As kids we had experiences where we felt wanted and included. Then we had those times when we weren’t . We ended up feeling jealous of those who were chosen. The point of this talk with you is that often we didn’t understand the situation. Maybe that kid had just been in trouble with his teacher and wanted to take his upset out on someone else. Maybe the coach was getting pressure to choose someone else. Maybe your Mom was too busy for you but really had her own worries that she was consumed with. You didn’t know what was the real situation.

The key is to realize that we saw an interaction in a certain light and that perception can be changed. Maybe you were jealous of your older sibling because they had so much more freedom. What you didn’t recognize was that they had so much more responsibility having to watch over you as well. As adults we get to take a second look.

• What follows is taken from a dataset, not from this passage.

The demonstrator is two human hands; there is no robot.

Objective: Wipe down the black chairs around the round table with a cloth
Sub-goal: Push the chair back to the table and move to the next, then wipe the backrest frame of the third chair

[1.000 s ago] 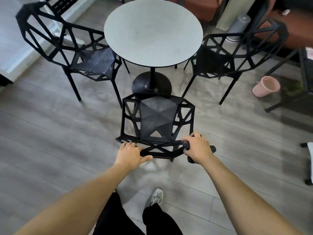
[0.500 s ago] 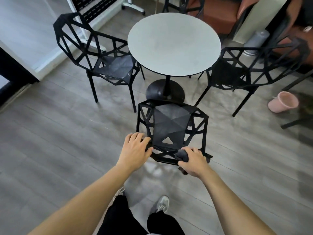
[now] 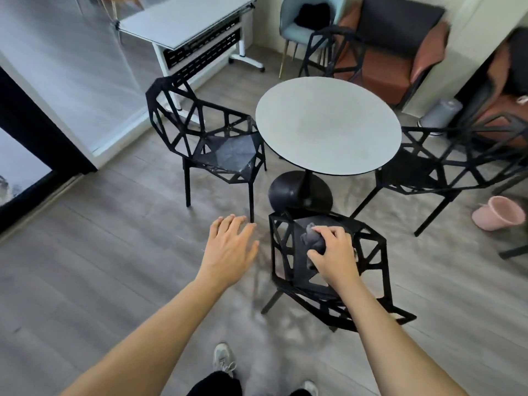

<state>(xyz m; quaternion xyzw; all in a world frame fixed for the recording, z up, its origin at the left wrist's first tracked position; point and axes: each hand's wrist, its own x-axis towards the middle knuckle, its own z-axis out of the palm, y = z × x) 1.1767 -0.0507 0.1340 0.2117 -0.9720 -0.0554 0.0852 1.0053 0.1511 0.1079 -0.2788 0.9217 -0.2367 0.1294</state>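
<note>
Your right hand curls tight around a bunched dark cloth and presses it down on the seat of the near black chair. Your left hand is loose, fingers straight, holding nothing, just beside the chair's left edge. The chair's seat faces the round table, and its back is toward you.

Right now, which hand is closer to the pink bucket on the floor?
Right. The right hand rests on the near chair, toward the pink bucket; the left hand hovers farther away.
</note>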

When we grow up these same familiar mis-perceptions can happen in intimate relationships. Someone may think that their partner is doing it to them- doesn’t contribute as much to the relationship, Ignoring them, not touching them enough, talking to everyone else, only paying attention to the children, just cares about the money, doesn’t give them what they need . The road to giving up these mis-perceptions in relationships as an adult begins with looking at all sides of a situation and talking about what really is taking place.

These mis-perceptions are often the cause of divorce. A person once came to see me and they were on their 3rd marriage. They were beginning to see the pattern after they have ruined their previous committed relationships. There was regret, wounded children, financial loss, and pain. Don’t wait until your marriage is ruined by these mis-perceptions. Look at your past, work with a good therapist, and get to have your first marriage work.